I'm sure Coppertone is still sold in the states, but is so, well not de riguer with the sunscreenistas.
In Mexico, I think it might be the number-one, best-selling brand.
Original Coppertone girl ad
As a teenager and then as a lifeguard at the beach in Lakewood, New York, it seems that Coppertone was about the only sunscreen to be had, though many beachgoers slathered themselves in Coopertone suntan oil, a slimey concoction that came off and left and oil slick on the water when people jumped in to go swimming. The blue sheen on the water looked so similar to gasoline that we sometimes had to doublecheck to make sure the swimmers weren't paddling through 85 octane lake water.
The modern Coppertone sunscreens are available right up to 50 SPF (and maybe more). It's a big seller at la farmacias here.
But one thing the company has not changed is the aroma, which I find difficult to describe.

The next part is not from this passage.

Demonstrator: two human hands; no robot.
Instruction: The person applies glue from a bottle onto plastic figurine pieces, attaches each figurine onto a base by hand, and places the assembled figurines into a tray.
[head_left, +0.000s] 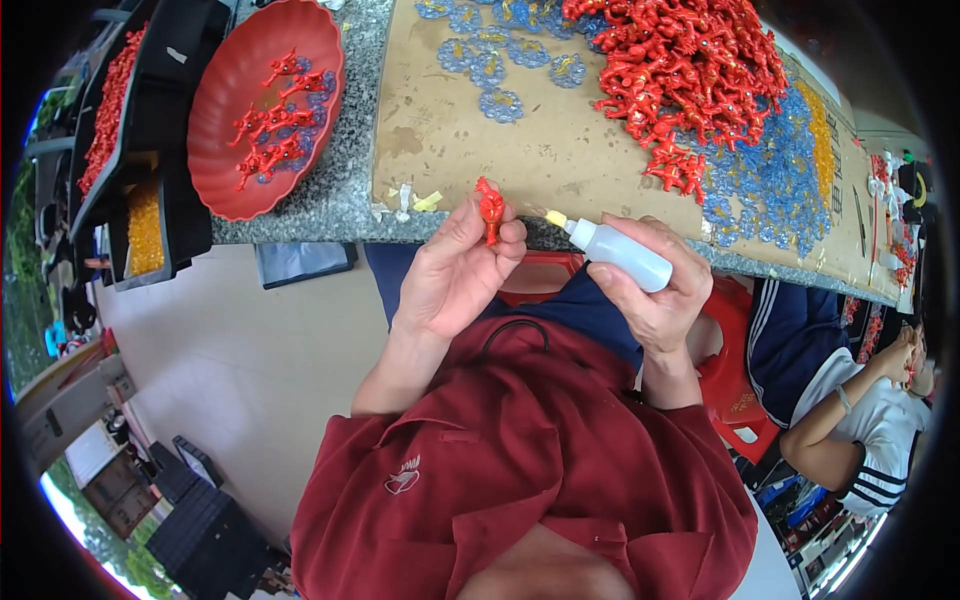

The Admiral would prefer I apply almost any other sunscreen but through some odd quirk, I find that Coppertone keeps me from burning the absolute best of any of the sunscreens I've used over the years.
Plus, whenever I put some on I remember a tall blonde girl who used to come to Lakewood Beach every day all summer whose nickname was The Blue Max after the swimsuit she wore nearly every day, driving the male lifeguards crazy and the female lifeguards to trot out their most-catty remarks.
The Blue Max would be in her mid-50s now, thinking about retiring herself.
I better go put on some Coppertone to erase that thought.